Could ageing and damaged bones be replaced with implants based on wood? That's the question Italian researchers from the National Research Council of Italy (CNR) writing in a forthcoming issue of the International Journal of Healthcare Technology and Management hope to answer.
Accidental damage, osteoporosis, osteoarthritis, bone cancer and other diseases, represent a constant threat in the lives of millions of people and, with the progressive ageing of the world population, this threat can only increase. Indeed, more than 2.2 million bone grafting procedures are performed annually around the world and this number is increasing as lifestyles change and people live longer. As such, finding biomimetic materials that are similar to bone in terms of strength, flexibility and density is a pressing concern for medical scientists. The hope is that it might be possible to displace or at least augment metal alloy implants using such materials.
The structure of some woods at the microscopic level is very close to that of natural bone and it shares some of those desirable properties, such as unique biomechanical properties, i.e. high strength and lightness at the same time, due to its hierarchical organization.
Now, Ugo Finardi (Institute for Economic Research on Firms and Growth-CERIS-CNR, and University of Torino), and Simone Sprio (Institute of Science and Technology for Ceramics - ISTEC-CNR), have carried out a case study on the implications of a new technology recently developed by the Research Group on Biomaterials of ISTEC. In that work, the researchers, Anna Tampieri, Simone Sprio and Andrea Ruffini, took inspiration from nature and used a nanotechnological approach to transform rattan wood into hierarchically organized implants. These biomimetic materials have a strength and flexibility similar to natural bone, something that cannot be achieved with current metal alloy technologies.
The technology described by Finardi and Sprio explains how the hierarchical physical structure of rattan wood might be used as a scaffold for creating a synthetic material to replace damaged and lost bone. An additional benefit is that such a material could be load bearing, a factor that has precluded the use of earlier biomimetic materials.
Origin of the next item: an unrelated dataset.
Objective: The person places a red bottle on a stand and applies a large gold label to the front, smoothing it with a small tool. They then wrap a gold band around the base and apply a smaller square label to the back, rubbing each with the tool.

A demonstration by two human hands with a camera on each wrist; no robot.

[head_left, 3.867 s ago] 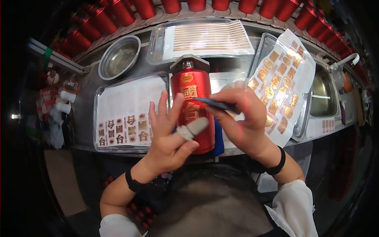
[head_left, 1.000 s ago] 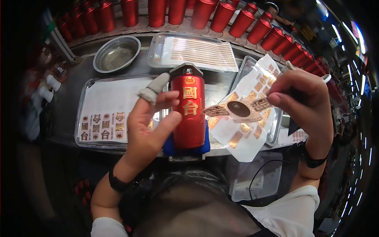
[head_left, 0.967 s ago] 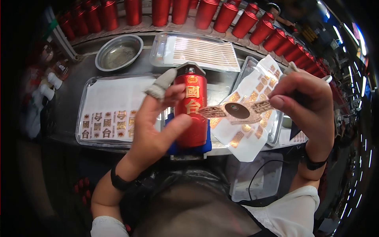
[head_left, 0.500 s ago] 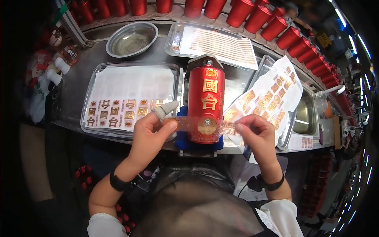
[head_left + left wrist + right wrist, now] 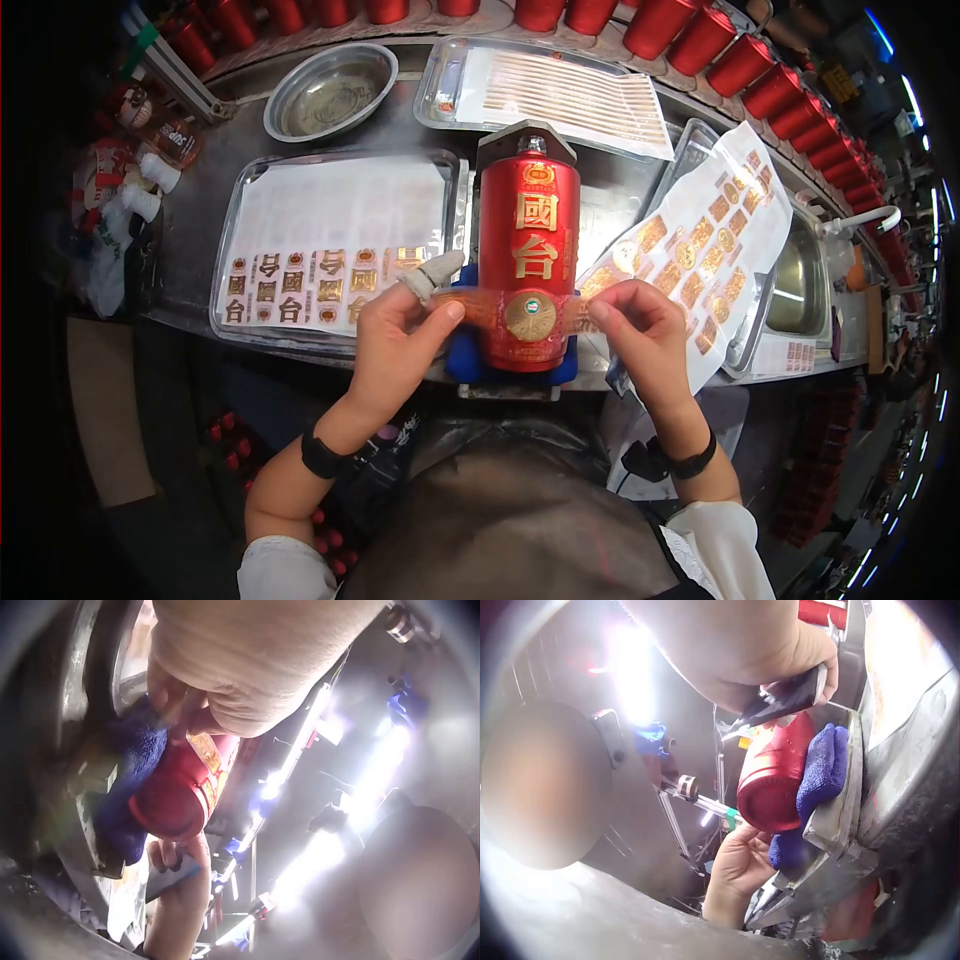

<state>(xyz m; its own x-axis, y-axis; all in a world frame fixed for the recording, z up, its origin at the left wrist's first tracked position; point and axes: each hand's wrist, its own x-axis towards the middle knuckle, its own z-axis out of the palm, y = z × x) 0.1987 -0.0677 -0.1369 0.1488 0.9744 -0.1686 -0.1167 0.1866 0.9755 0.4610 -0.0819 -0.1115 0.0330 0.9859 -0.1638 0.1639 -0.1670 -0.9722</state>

The processing of the raw wood to remove chemical components incompatible with implants for humans is long and complex but the benefits of producing a material that is so similar to bone and can be shaped to fit perfectly far outweigh such issues, the team suggests. The process involves heat treatment of the wood to remove cellulose, lignin and other plant materials but to leave behind a carbon skeleton that can then be infiltrated and reacted with calcium, oxygen and phosphate to make a porous material, chemically and mechanically mimicking bone. The Research team says that unlike metal alloys, ceramics and even donor bone, their patented material is low cost, has very good biomechanics, is biocompatible and can be integrated into existing bone, thus properly assisting bone regeneration.